Work request => Give the lines again exactly as they appear below, from the line with "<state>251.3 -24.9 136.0" to the line with "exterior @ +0", both included, and only those lines. Leave every picture out.

[Data excerpts]
-=-=-
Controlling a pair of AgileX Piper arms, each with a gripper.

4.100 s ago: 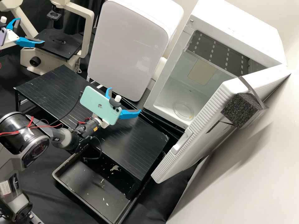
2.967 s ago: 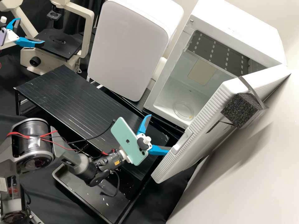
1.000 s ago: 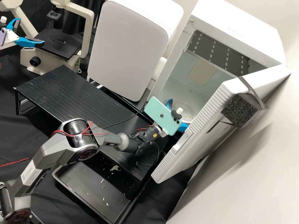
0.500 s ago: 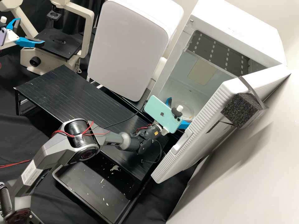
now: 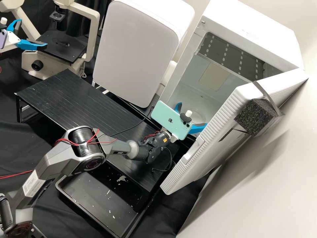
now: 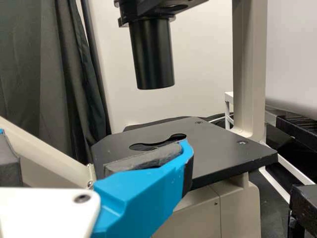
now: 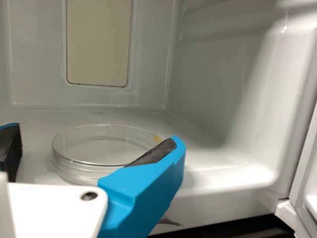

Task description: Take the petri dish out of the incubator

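My right claw (image 5: 192,114) was spread at the open incubator (image 5: 251,39), facing the petri dish (image 7: 86,165) inside. My left claw (image 5: 32,33) hung spread near the microscope (image 5: 67,52).

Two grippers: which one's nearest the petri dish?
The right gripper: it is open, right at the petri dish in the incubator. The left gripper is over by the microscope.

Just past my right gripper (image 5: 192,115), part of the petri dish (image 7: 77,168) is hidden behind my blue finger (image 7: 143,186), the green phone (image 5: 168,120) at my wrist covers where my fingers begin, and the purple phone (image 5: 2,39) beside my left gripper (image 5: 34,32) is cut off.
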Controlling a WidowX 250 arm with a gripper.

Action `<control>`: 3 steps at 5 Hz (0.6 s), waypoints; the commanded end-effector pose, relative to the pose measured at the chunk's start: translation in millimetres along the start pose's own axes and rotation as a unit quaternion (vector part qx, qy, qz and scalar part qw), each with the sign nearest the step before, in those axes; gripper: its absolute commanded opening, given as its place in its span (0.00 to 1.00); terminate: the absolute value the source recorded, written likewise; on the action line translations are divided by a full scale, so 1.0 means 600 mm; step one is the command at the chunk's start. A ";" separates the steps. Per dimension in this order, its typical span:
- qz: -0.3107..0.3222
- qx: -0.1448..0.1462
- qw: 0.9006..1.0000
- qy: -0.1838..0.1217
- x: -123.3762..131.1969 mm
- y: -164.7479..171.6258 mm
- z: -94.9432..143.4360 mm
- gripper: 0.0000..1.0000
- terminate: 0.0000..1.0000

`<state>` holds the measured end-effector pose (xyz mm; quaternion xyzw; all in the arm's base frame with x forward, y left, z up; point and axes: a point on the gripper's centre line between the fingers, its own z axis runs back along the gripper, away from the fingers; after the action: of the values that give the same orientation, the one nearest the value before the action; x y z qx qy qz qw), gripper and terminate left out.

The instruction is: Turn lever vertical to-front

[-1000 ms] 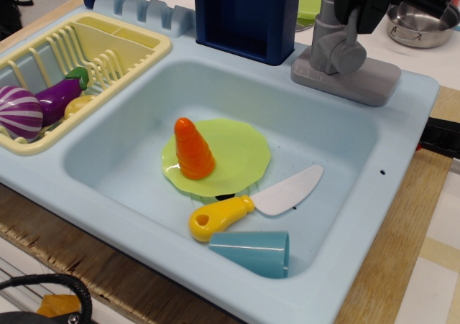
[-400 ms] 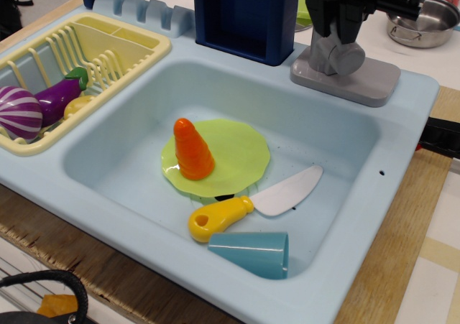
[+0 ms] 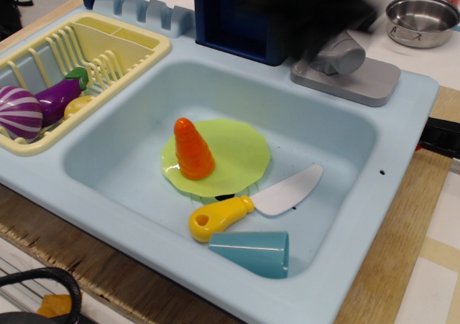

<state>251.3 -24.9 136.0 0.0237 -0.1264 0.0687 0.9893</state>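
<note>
Gripper (image 3: pixel 316 15) has swung left since prev frame, now a dark blur over faucet hub (image 3: pixel 338 57) at sink's back-right corner; lever hidden, jaw state can't tell.

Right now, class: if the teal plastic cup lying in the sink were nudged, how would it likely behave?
The teal plastic cup lies on its side, so it would probably roll, curving because it tapers. It looks hollow, so likely light. The yellow-handled toy knife beside it might block its roll.
</note>
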 end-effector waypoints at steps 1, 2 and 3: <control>0.021 -0.013 1.000 0.007 -0.012 0.008 0.009 0.00 0.00; 0.022 -0.016 0.999 0.018 -0.015 0.011 0.007 0.00 0.00; 0.023 -0.037 0.996 0.076 -0.017 0.005 0.021 1.00 0.00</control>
<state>231.7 -26.5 137.1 -0.0182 -0.0357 0.0835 0.9957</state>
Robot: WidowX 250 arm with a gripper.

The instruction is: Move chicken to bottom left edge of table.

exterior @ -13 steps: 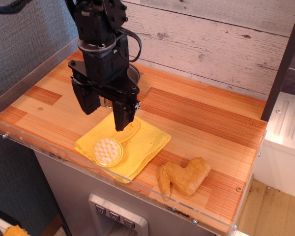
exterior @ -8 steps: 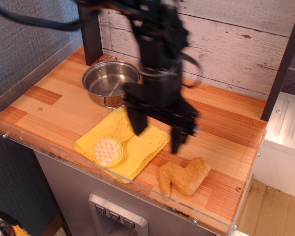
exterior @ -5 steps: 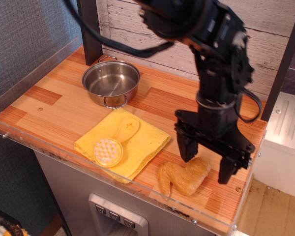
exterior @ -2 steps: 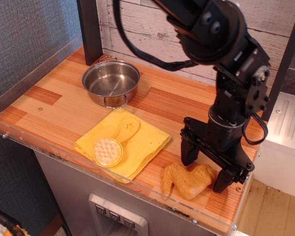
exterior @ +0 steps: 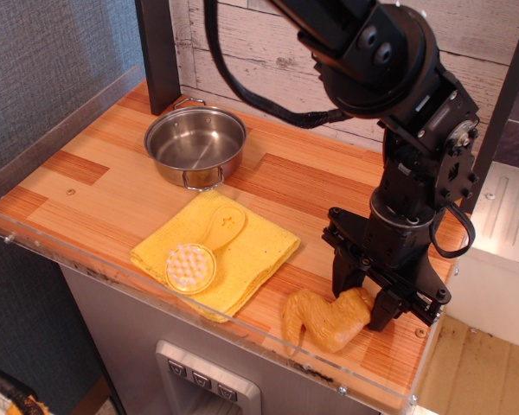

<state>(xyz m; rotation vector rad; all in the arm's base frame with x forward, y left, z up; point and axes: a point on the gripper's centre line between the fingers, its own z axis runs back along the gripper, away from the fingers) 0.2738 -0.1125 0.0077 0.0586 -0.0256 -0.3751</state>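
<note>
The chicken [exterior: 323, 317] is clamped at its right lobe by the gripper [exterior: 364, 303], near the bench's [exterior: 86, 199] near-right edge.

A single fixed view looks down at a slant from above and outside the table's [exterior: 112, 186] front edge, facing its far edge and the whitewashed plank wall [exterior: 493, 26] behind it. It stands near enough that the worktop fills most of the frame, with the front left corner at the left border, the front right corner near the bottom right, and the far left corner partly hidden by a dark post [exterior: 158, 52].
</note>
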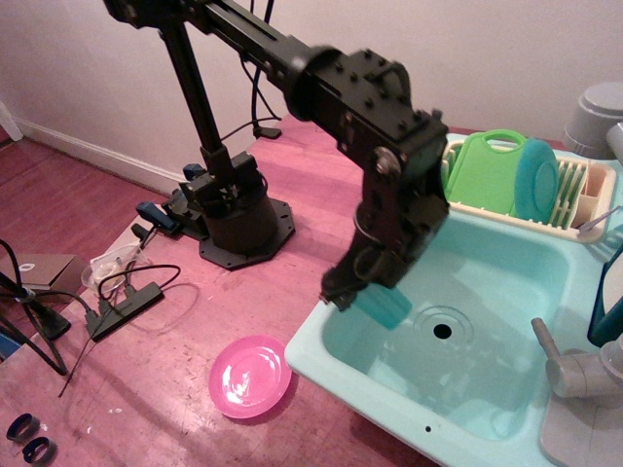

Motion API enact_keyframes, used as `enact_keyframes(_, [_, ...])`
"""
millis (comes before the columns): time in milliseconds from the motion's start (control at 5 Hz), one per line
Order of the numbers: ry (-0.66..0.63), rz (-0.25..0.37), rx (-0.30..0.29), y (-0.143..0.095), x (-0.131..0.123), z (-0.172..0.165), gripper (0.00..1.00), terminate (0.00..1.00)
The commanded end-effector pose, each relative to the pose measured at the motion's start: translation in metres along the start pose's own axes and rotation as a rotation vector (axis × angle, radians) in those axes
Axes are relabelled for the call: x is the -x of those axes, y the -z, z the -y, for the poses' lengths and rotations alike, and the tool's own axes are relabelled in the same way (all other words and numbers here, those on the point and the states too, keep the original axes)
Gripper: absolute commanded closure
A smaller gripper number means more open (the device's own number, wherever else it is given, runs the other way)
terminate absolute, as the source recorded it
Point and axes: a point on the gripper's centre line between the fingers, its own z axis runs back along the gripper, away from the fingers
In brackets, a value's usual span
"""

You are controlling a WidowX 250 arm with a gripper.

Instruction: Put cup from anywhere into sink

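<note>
The small teal cup (385, 307) is held in my black gripper (368, 296), which is shut on it. The cup hangs above the left part of the light-turquoise sink (336, 336), just inside its left rim. It is left of the dark drain hole (442, 331) and above the basin floor. The arm reaches in from the upper left and hides part of the sink's back-left corner.
A pink plate (249, 376) lies on the red floor left of the sink. A cream dish rack (576, 209) at the back holds a green board (485, 175) and a teal plate (537, 179). A grey faucet (574, 370) stands at the sink's right. Cables (122, 297) lie at the left.
</note>
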Motion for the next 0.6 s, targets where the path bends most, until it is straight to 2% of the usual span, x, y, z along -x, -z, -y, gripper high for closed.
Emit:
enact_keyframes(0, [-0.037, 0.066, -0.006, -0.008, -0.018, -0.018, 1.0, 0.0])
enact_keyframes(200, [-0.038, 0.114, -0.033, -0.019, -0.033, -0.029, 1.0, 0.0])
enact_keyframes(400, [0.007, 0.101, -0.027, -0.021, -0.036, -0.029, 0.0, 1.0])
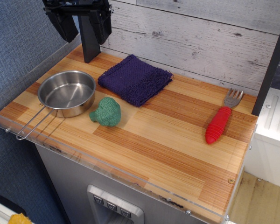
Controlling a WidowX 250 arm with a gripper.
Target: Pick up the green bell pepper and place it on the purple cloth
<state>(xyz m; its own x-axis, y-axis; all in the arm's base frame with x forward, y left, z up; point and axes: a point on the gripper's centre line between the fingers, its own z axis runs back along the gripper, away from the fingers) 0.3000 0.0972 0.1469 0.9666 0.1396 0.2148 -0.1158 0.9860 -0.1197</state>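
Observation:
The green bell pepper (106, 112) is a small bumpy green toy lying on the wooden table, just right of the steel pan (66, 93) and in front of the purple cloth (135, 78). The purple cloth lies flat at the back middle of the table. My gripper (82, 27) hangs high at the back left, above the pan's far side, well clear of the pepper. Its two black fingers stand apart, open and empty.
A fork with a red handle (219, 124) lies at the right. The pan's wire handle (33, 124) reaches toward the front left edge. A clear plastic rim (107, 164) borders the table. A black post (89, 39) stands at the back left.

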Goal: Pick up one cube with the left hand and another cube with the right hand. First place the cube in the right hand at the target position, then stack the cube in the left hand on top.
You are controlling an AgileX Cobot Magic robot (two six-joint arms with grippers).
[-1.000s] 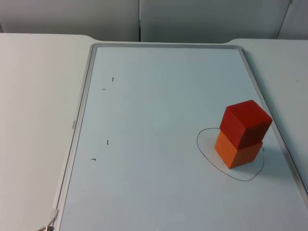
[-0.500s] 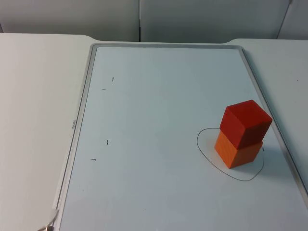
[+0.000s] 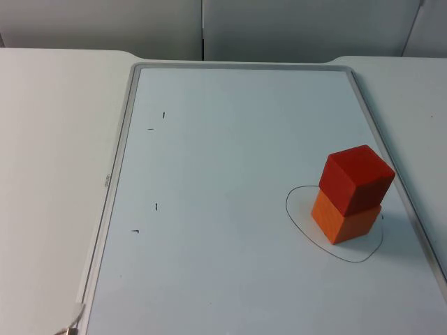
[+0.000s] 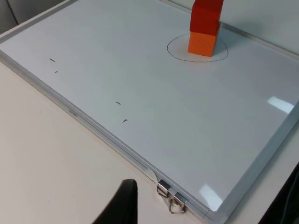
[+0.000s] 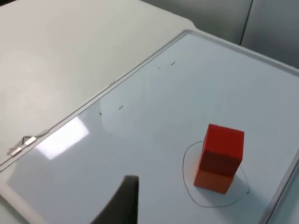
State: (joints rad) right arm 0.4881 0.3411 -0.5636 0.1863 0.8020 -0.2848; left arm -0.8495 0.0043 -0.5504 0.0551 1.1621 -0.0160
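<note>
A red cube (image 3: 357,178) sits upright on top of an orange cube (image 3: 345,220), turned slightly askew to it, and the stack stands inside a hand-drawn circle (image 3: 297,220) near the whiteboard's right edge.

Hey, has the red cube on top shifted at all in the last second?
No. The red cube sits at the same spot on the orange cube, inside the drawn outline.

The white table top (image 3: 49,139) carries a framed whiteboard (image 3: 230,139) lying flat. On the whiteboard, near its right edge, an orange cube (image 3: 346,222) rests inside a hand-drawn outline (image 3: 293,216). A red cube (image 3: 356,178) sits on the orange cube.
</note>
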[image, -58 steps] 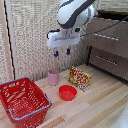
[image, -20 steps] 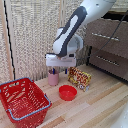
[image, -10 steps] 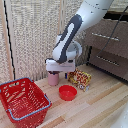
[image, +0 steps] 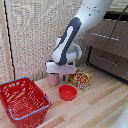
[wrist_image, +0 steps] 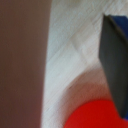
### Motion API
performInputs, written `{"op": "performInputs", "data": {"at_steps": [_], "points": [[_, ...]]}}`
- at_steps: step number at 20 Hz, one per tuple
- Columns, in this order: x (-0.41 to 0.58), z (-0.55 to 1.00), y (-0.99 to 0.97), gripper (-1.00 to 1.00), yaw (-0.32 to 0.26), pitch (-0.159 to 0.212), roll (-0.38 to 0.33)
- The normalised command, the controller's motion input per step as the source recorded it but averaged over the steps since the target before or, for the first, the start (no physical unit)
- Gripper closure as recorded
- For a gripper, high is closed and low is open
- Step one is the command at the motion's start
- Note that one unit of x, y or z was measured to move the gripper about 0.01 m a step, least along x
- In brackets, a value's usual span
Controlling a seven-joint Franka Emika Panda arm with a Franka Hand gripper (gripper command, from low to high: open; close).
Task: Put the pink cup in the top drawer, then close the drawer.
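The dark brown storage unit (image: pixel 107 47) stands at the tabletop's (image: pixel 100 107) far edge. The red basket (image: pixel 22 100) is nearest. The white hand (image: pixel 56 76) sits low over the pink cup (image: pixel 53 79), fingers straddling it; whether it grips, I cannot tell. A red bowl (image: pixel 67 92) lies just beside.

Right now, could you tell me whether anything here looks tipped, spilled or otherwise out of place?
Nothing stands out. The pink cup stands upright under the end effector, the red bowl sits flat, the snack bag lies beside them, and the red basket rests level on the table.
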Motion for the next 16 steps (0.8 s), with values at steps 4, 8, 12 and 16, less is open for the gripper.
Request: {"op": "performInputs", "data": {"at_steps": [4,8,12,16], "points": [[0.073,-0.01,0.0,1.0,0.0,0.021,0.0],[0.106,0.12,0.0,1.0,-0.019,0.003,0.003],[0.178,0.6,-0.06,1.0,-0.042,0.042,0.01],[0.168,0.86,-0.06,1.0,-0.011,0.069,0.003]]}}
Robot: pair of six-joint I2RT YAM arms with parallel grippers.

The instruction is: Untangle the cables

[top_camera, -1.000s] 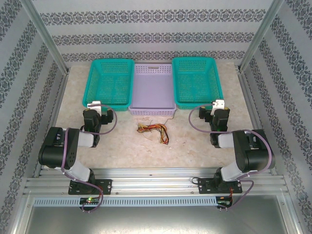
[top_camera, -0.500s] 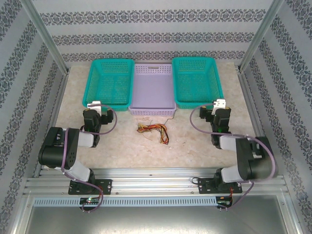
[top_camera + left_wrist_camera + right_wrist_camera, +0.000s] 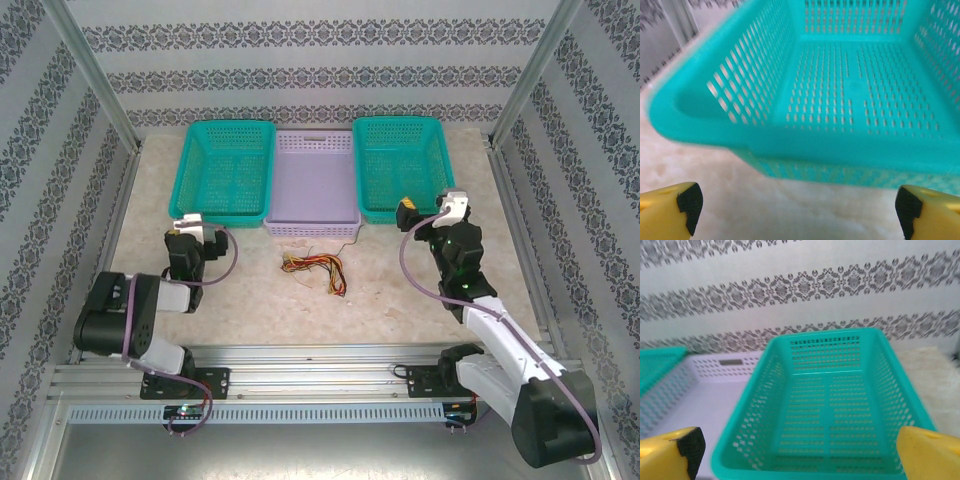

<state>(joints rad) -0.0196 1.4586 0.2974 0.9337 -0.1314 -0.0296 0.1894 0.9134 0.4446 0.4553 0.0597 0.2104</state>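
While both grippers stand with jaws wide apart and nothing between them, your cables point(image 3: 315, 268) lie in one small tangle of black, yellow and red strands on the table point(image 3: 380, 300). They sit midway between the arms, just in front of the lilac basket point(image 3: 312, 142), and well apart from either gripper. From above, you find the left gripper point(image 3: 188, 224) close to the near left corner of the left basket point(image 3: 232, 125), pointing toward it. From its wrist camera you see two yellow fingers point(image 3: 670, 210) with black pads at the bottom corners, bare table between them, and the teal rim and slotted wall of that basket close ahead, slightly blurred. You find the right gripper point(image 3: 430, 205) at the near edge of the right basket point(image 3: 400, 121), on an arm stretched forward from its base. Its wrist camera looks down into that teal basket, with one yellow finger point(image 3: 925, 452) at each lower corner, the left one showing a black pad. The lilac basket sits touching the teal one's left side there, and a small grey label plate point(image 3: 732, 362) on its far wall is too blurred for you to read. Behind the baskets you have a wall point(image 3: 840, 280) with bands of dark floral pattern.
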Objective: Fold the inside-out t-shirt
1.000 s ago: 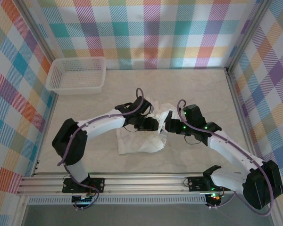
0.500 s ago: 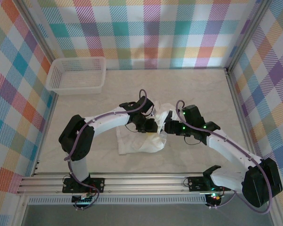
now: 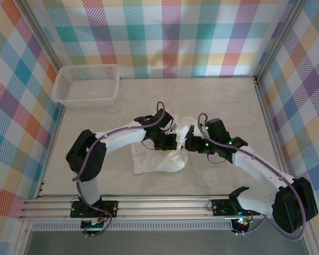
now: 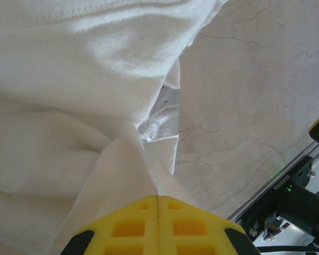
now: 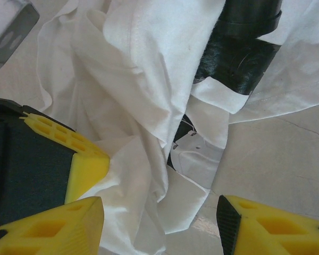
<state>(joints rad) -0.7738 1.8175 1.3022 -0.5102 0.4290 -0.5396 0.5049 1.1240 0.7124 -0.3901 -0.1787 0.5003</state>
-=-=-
Finished exercise =>
<state>251.3 -24.9 136.0 0.0237 -0.1264 0.0687 0.9893</state>
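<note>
Gripper (image 3: pixel 316 15) has swung left since prev frame, now a dark blur over faucet hub (image 3: pixel 338 57) at sink's back-right corner; lever hidden, jaw state can't tell.

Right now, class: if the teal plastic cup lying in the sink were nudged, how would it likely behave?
The teal plastic cup lies on its side, so it would probably roll, curving because it tapers. It looks hollow, so likely light. The yellow-handled toy knife beside it might block its roll.
</note>
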 end-effector waypoints at steps 1, 2 and 3: <control>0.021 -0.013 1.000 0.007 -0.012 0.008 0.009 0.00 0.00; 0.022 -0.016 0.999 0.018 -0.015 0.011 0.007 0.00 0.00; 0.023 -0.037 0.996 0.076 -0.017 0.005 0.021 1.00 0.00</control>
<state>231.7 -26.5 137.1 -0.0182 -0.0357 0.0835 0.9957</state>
Robot: WidowX 250 arm with a gripper.

The instruction is: Move chicken to bottom left edge of table.

exterior @ -13 steps: 
exterior @ -8 steps: 
exterior @ -5 steps: 
exterior @ -2 steps: 
exterior @ +0 steps: 

There is nothing more to add to this answer.